Burkina Faso : La gestion des risques de catastrophe en faveur du genre au cœur d’un dialogue politique

La mutuelle Panafricaine de gestion des risques de catastrophe (ARC), avec ses partenaires, a organisé, ce vendredi 13 juin 2025, à Ouagadougou, un dialogue politique sur le genre et la gestion des risques de catastrophe. Il s’agit de discuter des résultats de l’analyse Genre et Gestion des risques de Catastrophes (GCR) et d’explorer les voies pour des actions politiques et programmatiques cohérentes afin d’assurer une protection maximale des populations et des communautés vulnérables en période de catastrophes naturelles.
C’est un atelier de haut niveau qui a réuni la mutuelle Panafricaine de gestion des risques de catastrophe (ARC) et ses partenaires, ce vendredi 13 juin 2025, à Ouagadougou.

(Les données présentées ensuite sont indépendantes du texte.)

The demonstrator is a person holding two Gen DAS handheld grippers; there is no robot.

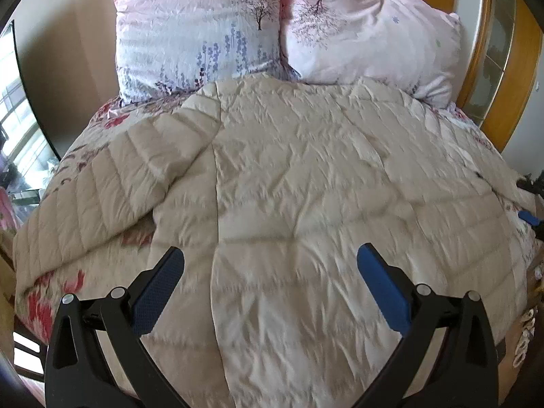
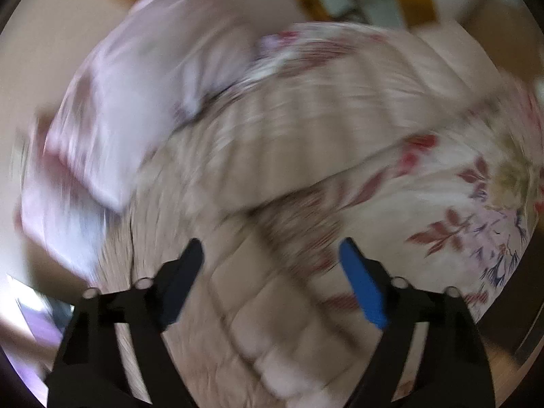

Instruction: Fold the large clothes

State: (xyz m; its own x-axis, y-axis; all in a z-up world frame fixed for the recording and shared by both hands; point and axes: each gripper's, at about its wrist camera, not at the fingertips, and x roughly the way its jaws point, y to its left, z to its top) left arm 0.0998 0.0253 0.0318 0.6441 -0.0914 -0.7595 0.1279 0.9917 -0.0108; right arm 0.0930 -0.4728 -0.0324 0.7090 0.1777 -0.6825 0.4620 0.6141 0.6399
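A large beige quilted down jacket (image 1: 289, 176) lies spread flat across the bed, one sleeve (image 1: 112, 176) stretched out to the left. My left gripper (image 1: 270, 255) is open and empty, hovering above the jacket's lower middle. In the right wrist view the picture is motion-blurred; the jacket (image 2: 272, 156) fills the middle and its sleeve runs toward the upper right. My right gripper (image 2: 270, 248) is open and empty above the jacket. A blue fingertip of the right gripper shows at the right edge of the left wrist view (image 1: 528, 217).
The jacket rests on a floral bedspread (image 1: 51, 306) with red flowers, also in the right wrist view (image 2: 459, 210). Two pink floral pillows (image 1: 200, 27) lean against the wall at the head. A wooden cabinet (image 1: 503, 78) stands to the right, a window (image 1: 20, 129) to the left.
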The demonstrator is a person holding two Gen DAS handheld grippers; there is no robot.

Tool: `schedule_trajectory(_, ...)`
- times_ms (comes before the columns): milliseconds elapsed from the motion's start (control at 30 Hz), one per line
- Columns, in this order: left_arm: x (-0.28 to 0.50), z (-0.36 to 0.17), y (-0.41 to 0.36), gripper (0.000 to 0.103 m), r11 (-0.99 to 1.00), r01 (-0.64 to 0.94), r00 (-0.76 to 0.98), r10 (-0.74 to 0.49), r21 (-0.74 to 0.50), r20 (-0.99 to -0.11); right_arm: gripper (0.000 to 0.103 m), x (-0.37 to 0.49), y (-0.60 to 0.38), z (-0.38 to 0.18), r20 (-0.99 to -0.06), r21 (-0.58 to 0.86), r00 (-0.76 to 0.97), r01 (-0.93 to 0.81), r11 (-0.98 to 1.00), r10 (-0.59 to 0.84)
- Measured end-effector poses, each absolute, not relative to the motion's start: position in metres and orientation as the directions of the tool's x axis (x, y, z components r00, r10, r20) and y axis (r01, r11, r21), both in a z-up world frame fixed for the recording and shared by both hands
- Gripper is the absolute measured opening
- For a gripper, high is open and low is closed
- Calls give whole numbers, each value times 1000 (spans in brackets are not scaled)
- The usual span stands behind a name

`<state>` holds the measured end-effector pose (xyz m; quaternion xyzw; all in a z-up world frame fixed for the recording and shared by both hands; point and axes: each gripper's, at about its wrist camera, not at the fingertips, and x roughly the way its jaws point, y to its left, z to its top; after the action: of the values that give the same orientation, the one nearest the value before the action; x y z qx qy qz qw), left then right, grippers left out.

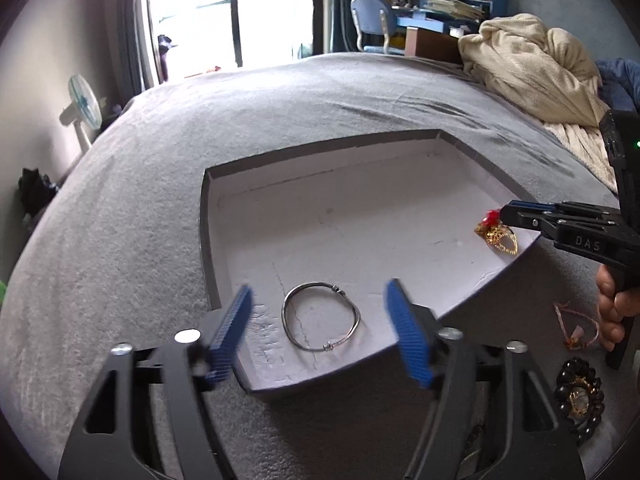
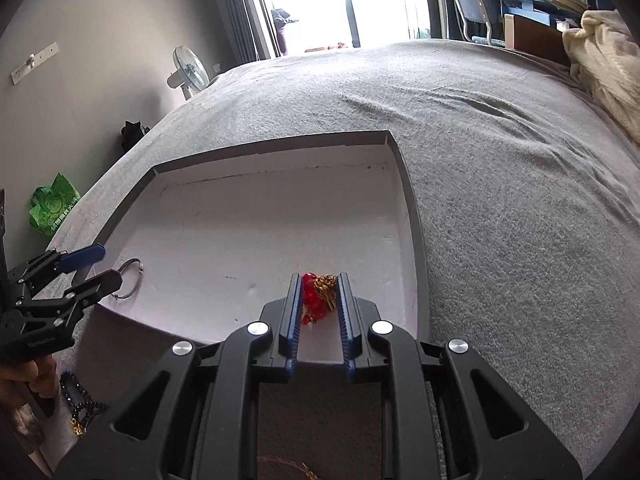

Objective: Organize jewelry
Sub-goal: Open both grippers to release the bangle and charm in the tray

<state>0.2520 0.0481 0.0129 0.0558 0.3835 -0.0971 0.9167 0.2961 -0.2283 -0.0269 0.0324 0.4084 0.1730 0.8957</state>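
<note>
A shallow white tray (image 1: pixel 340 216) with a grey rim lies on the grey bed; it also shows in the right wrist view (image 2: pixel 240 216). A silver bangle (image 1: pixel 320 316) lies in its near part, between the open blue fingers of my left gripper (image 1: pixel 320 328), and shows in the right wrist view (image 2: pixel 130 278) too. My right gripper (image 2: pixel 319 286) is shut on a red and gold ornament (image 2: pixel 318 294) over the tray's right front corner. In the left wrist view the right gripper (image 1: pixel 506 216) holds the ornament (image 1: pixel 496 234) at the tray's right edge.
A thin pink string bracelet (image 1: pixel 576 328) and a dark beaded brooch (image 1: pixel 578 394) lie on the bed right of the tray. A dark bead strand (image 2: pixel 78 404) lies near the left hand. A cream blanket (image 1: pixel 532 64) is heaped at the far right.
</note>
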Motion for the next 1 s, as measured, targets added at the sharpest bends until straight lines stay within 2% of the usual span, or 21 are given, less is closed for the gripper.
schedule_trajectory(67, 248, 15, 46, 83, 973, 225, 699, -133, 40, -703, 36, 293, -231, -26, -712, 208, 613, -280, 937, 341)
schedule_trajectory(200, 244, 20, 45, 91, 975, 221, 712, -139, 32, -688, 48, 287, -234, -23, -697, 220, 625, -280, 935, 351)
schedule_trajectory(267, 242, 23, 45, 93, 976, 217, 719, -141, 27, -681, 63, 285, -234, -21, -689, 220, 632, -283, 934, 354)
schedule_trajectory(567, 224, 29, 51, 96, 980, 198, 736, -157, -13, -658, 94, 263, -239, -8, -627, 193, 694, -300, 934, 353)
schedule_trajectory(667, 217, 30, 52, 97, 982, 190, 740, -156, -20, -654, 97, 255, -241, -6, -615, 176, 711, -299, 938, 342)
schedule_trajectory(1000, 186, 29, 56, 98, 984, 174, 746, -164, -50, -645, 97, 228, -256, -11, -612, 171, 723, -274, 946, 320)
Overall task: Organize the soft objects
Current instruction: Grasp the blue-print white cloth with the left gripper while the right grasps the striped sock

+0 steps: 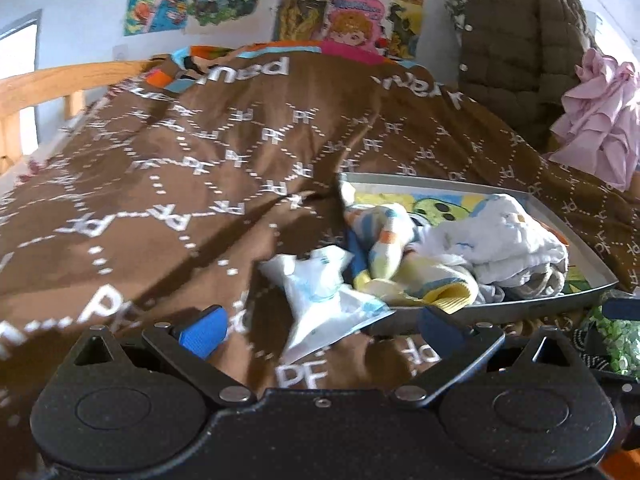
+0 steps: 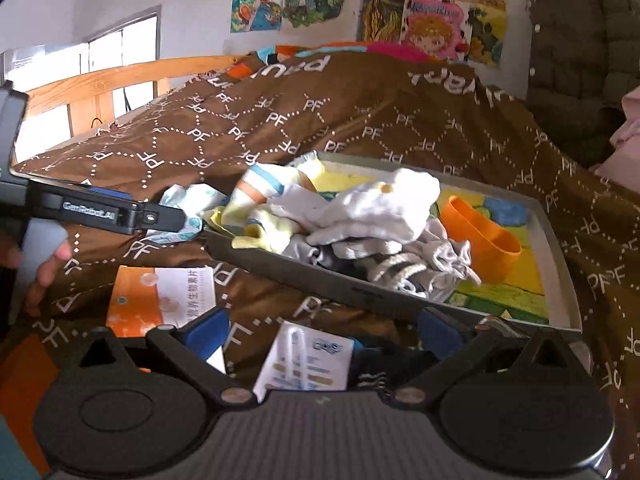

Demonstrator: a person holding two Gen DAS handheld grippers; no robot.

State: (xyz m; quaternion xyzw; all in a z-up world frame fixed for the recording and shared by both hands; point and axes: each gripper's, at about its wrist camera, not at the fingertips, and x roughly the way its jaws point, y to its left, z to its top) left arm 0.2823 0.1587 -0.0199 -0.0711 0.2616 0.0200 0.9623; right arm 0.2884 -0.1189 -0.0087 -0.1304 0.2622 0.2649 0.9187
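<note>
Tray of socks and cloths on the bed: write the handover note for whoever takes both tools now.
Left tool: open, empty, low over the brown blanket, facing a crumpled white wrapper beside the tray.
Right tool: open, empty, near the tray's front edge.
Tray: holds striped socks, a white cloth, grey socks and an orange cup, all in a loose heap.
Done: nothing visibly sorted.
Left: separate and arrange the soft items.
</note>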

Selon Boukary Sawadogo, le représentant du ministre en charge de l’agriculture, cet atelier s’inscrit dans une dynamique stratégique au regard des conséquences des catastrophes sur les populations.
« Il est donc impératif d’aborder la gestion de ces risques d’une manière holistique, inclusive et équitable afin que la question du genre ne soit ni accessoire ni secondaire », a-t-il dit.

En 2019, la mutuelle Panafricaine de gestion des risques de catastrophe (ARC) avait adopté une stratégie genre en vue de transformer les approches de gestion de risque des catastrophes pour garantir l’égalité des genres pour les femmes et les hommes et les enfants vulnérables.
Selon Eva Kavuma, directrice générale du groupe ARC, l’Unité Genre de l’ARC a soutenu la mise en œuvre de cette Stratégie Genre de l’ARC au Burkina Faso avec le soutien du coordonnateur gouvernemental de l’ARC au Burkina Faso. Sur cette base, le gouvernement du Burkina Faso, avec le soutien financier et technique de l’ARC (African. Risk Capacity), a engagé un consultant pour soutenir l’intégration du genre dans le programme de GRC de l’ARC en menant une analyse genre qui pourra être utilisée dans le programme de travail de l’ARC au Burkina Faso.
Dans cette logique, cet atelier vise deux objectifs, à son avis. « Premièrement, partager les résultats de l’analyse du genre à travers la présentation d’une note d’orientation et solliciter le soutien pour la mise en œuvre des activités critiques orientées vers l’intégration du genre et l’autonomisation des femmes dans les actions de GRC au Burkina Faso », a-t-elle noté.

Dans ce contexte de crise multidimensionnel que vit le Burkina, il est de l’avis de Sakré Moussa Sawadogo, représentant du ministre chargé de l’Action humanitaire, impératif d’intégrer la prévention et la gestion des risques de catastrophes dans l’ensemble des politiques publiques tout en veillant à ce qu’elle soit sensible au genre inclusif et adaptée aux réalités locales.
Il a laissé entendre que l’analyse genre conduite dans le cadre de l’ARC dans le pays constitue une avancée majeure.
« Elle met en lumière des inégalités persistante, mais aussi des opportunités de transformation profonde. Nous devons en tirer parti pour faire évoluer nos cadres normatifs, nos outils de planifications et nos mécanismes d’intervention », a-t-il déclaré.

Au cours de cette rencontre d’échange, les acteurs vont échanger sur l’élaboration de la note d’orientation politique du plan d’action genre-gestion des risques de catastrophe et du manuel de formation au cœur des discussions.